Repentinamente sentí algo metálico en mi boca. Era frio y con mal olor. No sabía que era.
Hasta que el intenso dolor me lo reveló: me estaban arrancando los dientes de la mandíbula
superior en su lado izquierdo. Primero fue un diente, luego el canino, en seguida un molar.
Preguntaban por el refugio de los dirigentes del partido, por los supuestos arsenales.
“¡Canta mierda, o te sacamos más muelas, huevón”. “Cómo voy a decir algo que no sé”,
grite. “Y aunque lo supiera no lo diría jamás, ¡mátenme!”.

“¡Sáquenle todos los dientes, muela por muela, a este comunista de mierda!”, gritó el
torturador jefe.

“Antes de cumplir con la orden, me pusieron corriente eléctrica en los brazos y en el ano.
Luego, siguió la extracción. Cuando ya poco restaba de dientes y muelas entre las encías
rotas, el jefe ordenó parar. “Alto, parece que esta mierda no sabe nada. Otros cantaron al
tiro. Llévenselo a su celda”.

Al día siguiente fue trasladado a la cárcel-presidio de Chin Chin, en Puerto Montt, en


calidad de “prisionero de guerra”. A mediados de diciembre de ese año, tras ser testigo de
infinitos horrores, fue relegado a Taltal, unos mil kilómetros al norte de Santiago, en el
desierto de Atacama.

El 1 de enero de 1975 se fugó hacia el sur y, en Santiago, trabajó en la clandestinidad como


redactor de boletines “de medio oficio, escritos a mano y con guantes para no dejar huellas,
con denuncias de violaciones de derechos humanos y llamados a unirse contra la dictadura
de Pinochet”. También ayudaba a distribuir secretamente el boletín Solidaridad hecho por
la Vicaría del mismo nombre, del arzobispado de Santiago. Después fue uno de los
periodistas que hacía y distribuía El Siglo, la voz del Partido Comunista, y Unidad
Antifascista. Volvió a ser detenido y torturado en 1982, por la Central Nacional de
Informaciones (CNI), la policía secreta de Pinochet que remplazó a la igualmente siniestra
Dirección de Inteligencia Nacional (Dina).

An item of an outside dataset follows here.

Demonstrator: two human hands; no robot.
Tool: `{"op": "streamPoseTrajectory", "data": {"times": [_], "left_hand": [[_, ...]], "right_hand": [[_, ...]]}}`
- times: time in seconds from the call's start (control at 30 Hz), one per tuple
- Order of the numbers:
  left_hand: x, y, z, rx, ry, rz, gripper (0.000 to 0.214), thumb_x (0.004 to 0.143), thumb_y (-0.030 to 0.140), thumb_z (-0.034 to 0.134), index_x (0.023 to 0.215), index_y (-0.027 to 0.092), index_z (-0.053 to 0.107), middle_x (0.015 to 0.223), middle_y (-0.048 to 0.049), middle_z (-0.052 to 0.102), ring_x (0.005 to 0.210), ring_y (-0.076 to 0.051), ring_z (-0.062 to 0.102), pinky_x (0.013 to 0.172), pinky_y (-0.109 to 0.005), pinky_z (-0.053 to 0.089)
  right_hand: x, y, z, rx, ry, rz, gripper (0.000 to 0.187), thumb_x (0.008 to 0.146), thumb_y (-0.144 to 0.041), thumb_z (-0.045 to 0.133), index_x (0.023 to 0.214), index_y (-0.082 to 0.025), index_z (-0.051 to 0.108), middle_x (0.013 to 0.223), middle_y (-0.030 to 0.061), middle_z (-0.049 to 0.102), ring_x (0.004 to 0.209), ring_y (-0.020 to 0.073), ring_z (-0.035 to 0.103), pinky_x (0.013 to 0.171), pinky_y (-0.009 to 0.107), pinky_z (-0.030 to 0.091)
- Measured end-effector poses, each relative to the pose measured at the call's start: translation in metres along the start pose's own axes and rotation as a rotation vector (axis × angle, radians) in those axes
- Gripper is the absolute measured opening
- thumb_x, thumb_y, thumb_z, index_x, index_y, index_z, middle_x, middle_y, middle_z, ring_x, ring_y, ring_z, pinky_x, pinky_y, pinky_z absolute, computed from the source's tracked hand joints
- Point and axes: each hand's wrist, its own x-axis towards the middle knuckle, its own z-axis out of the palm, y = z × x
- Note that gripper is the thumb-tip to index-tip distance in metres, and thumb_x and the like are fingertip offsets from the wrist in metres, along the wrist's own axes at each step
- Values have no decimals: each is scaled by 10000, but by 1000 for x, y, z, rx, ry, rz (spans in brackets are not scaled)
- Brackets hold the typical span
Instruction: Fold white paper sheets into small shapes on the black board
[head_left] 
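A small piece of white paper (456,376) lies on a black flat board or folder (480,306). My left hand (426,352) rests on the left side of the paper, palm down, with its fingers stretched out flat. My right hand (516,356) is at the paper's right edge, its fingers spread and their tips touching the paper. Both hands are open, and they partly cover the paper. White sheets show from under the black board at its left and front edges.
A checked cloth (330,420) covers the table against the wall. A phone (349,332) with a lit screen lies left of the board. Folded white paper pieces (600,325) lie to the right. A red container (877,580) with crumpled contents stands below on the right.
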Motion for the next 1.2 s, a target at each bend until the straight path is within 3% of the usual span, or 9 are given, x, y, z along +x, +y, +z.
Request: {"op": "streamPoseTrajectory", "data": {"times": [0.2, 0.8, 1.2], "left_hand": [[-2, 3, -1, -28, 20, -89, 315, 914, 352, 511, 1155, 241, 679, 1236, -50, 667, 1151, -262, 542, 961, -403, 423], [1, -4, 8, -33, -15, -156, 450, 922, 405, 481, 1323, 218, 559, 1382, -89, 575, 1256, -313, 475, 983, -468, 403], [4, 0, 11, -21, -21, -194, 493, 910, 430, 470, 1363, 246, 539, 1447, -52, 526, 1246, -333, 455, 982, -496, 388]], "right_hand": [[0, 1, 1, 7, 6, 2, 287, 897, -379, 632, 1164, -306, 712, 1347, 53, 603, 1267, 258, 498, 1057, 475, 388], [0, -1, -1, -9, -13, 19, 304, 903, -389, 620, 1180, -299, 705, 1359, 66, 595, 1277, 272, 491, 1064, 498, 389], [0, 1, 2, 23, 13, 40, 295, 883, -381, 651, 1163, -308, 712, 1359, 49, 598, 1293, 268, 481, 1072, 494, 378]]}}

“Así que el h… se voló de Taltal sin despedirse siquiera”, fue lo primero que le dijeron al
leer su expediente.
En junio de 1982 el juez de crimen que llevaba la causa contra cuatro periodistas de El
Siglo le otorgó la libertad bajo fianza. Tras visitar a su madre, pasó a la más estricta
clandestinidad hasta que en 1990, Chile inició la transición a la democracia. Hoy con sus 59
años, mujer, hijos y una situación económica miserable, José Caucamán (que durante 17
años se llamó de muchas maneras) está en su último semestre de universidad y espera
graduarse este año como comunicador social y periodista.

(*) Periodista chileno. Reportaje publicado el domingo 15 de marzo de 1998 en el


diario El Espectador, de Bogotá, Colombia.